How, then, did Littleton’s young murderers draw such drastically
wrong conclusions when they reasoned that laws are for the weak and
foolish, and that might makes right, and that anyone who opposed their
values deserved to die?

Did their parents teach them that these values were wrong? Did an
army of state-supported educators explain why these values were wrong?
Did the priests and priestesses of psychological counseling enlighten
them? Or were they left alone, to spiral downward into the murky
quagmire of relativism, self-esteem, the occult, and Nazi hero-worship?

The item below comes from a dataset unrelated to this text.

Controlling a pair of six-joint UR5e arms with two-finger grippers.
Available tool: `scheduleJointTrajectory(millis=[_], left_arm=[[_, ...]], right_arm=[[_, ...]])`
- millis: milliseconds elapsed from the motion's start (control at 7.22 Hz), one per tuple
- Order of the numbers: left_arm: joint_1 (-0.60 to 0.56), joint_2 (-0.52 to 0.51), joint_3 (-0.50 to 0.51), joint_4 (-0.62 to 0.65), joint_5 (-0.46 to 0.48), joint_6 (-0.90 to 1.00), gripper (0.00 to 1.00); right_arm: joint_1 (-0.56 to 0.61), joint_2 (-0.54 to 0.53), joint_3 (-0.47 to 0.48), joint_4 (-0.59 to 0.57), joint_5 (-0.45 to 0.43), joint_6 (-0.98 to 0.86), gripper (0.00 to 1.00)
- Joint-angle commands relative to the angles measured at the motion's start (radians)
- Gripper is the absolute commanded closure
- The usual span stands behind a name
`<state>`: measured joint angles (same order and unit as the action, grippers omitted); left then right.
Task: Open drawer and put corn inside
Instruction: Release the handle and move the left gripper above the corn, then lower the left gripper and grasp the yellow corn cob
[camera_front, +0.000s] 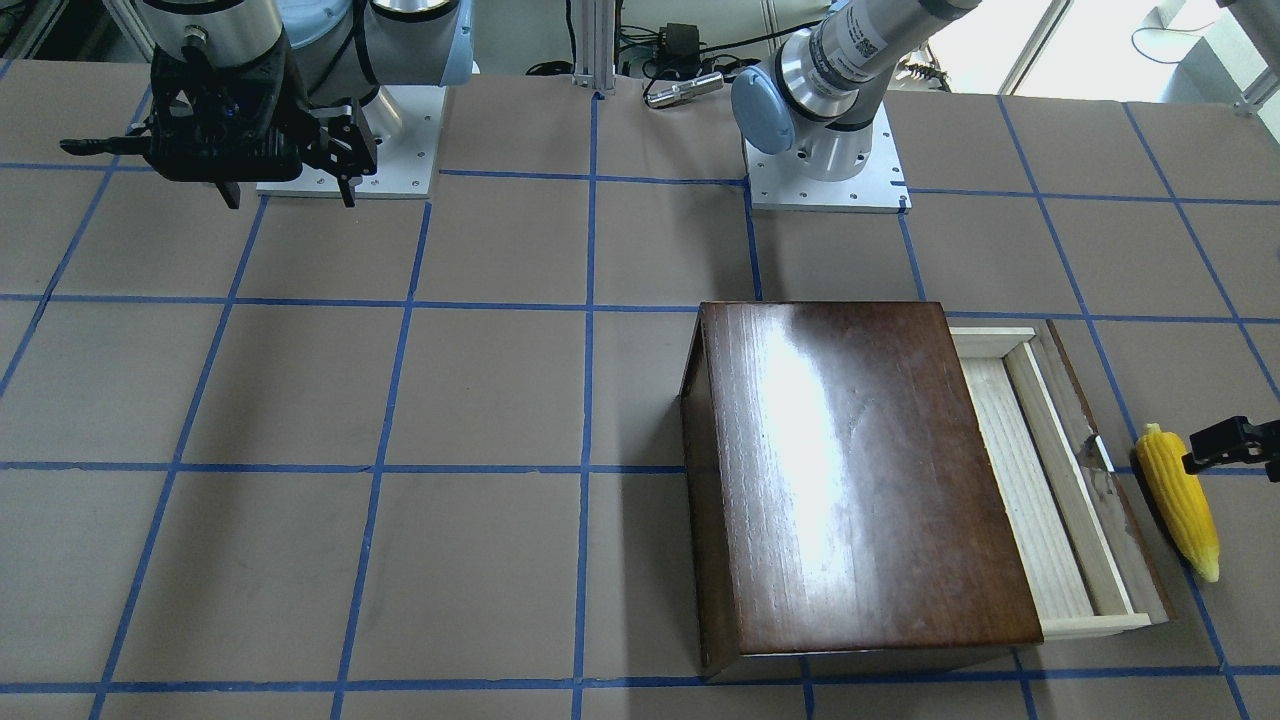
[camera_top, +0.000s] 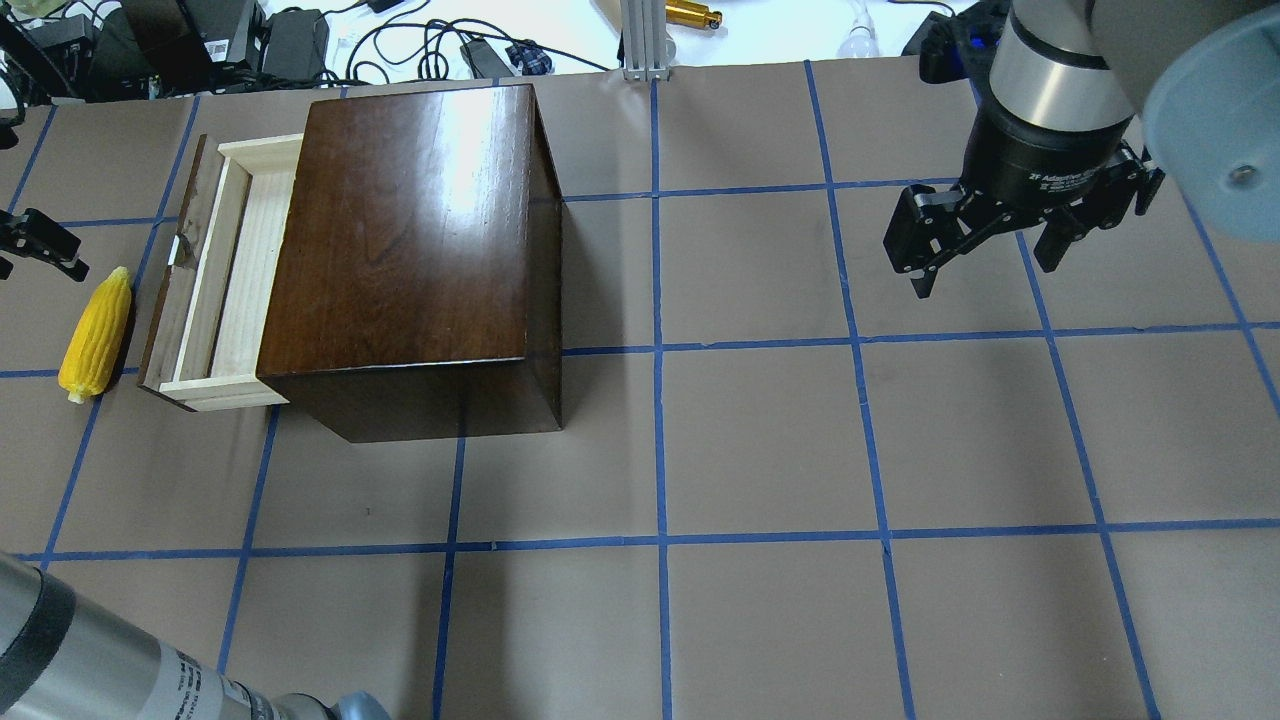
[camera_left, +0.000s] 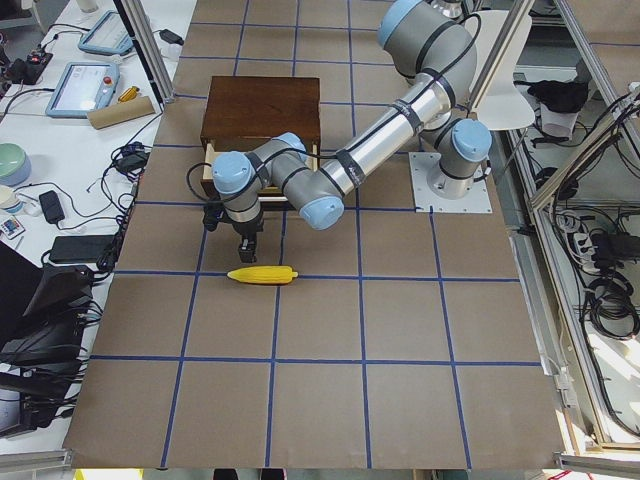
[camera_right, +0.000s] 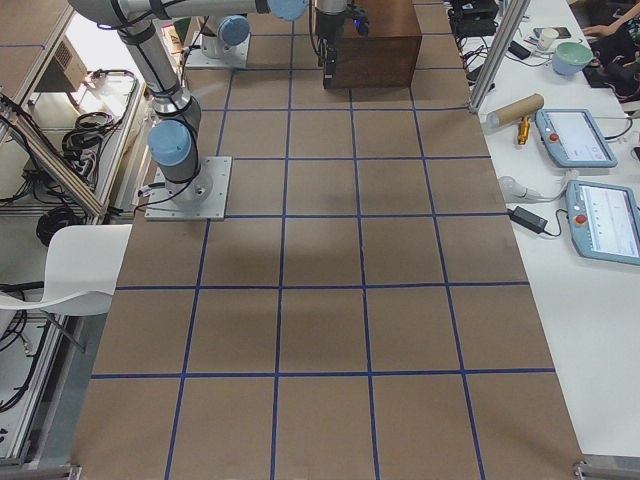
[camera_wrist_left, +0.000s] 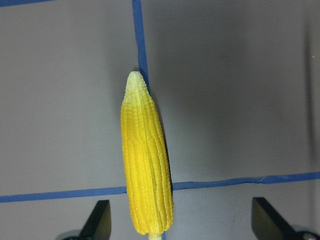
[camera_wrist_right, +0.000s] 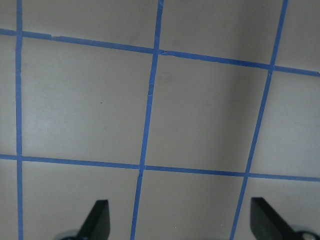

In 1892 the United States Supreme Court ruled that America was a
Christian nation. They did not mean that Christianity was the state
religion, but that its customs and values were the customs and values of
the nation. Much earlier in history, Jesus, who seemed to have a lot to
say about this new faith, told his disciples that there were only two
requirements man owed to his Creator: Love God with all your heart,
soul, and mind; and love your neighbor as yourself. The rest, he said,
would sort itself out.

In public life, of which schools play a major part, the high priests
of tolerance now deem these values unacceptable. Far better, they have
concluded, to keep the schools “values neutral.”
Let the killers from Littleton develop their own sense of right and
wrong. Having so ruled, they slammed the door of public education shut
in God’s face; “religious” values such as “love
your neighbor” simply were not allowed. In closing the door labeled
“God” they have opened another door.

The world is not now — nor indeed has it ever — been the way that
modern men and women want to believe that it is. Values, like the human
beings they shape, are not all created equal. Some lead to life; others
lead to death.

Littleton’s cowardly killers are growing now among the next
generation of Americans. Not all will commit atrocities and destroy
themselves while in school. Some will grow to control the
government. Others, the weapons of war. The universities, the cloning
laboratories, the hospitals and the next generation of corporate
executives will draw from their ranks.

So many people have told me, “they looked just like ordinary kids.”
The fact is, they were. The terrifying truth for America is that
Littleton’s young murderers are not confined to that bleeding
city, or to the state of Colorado. Our spiritual nature abhors a vacuum.
God created us to worship something. He left open a door we call free
will to determine what that will be. Closing the door
to the Christian God has opened the door to another. Why are we
surprised when we see him walking in through our open door?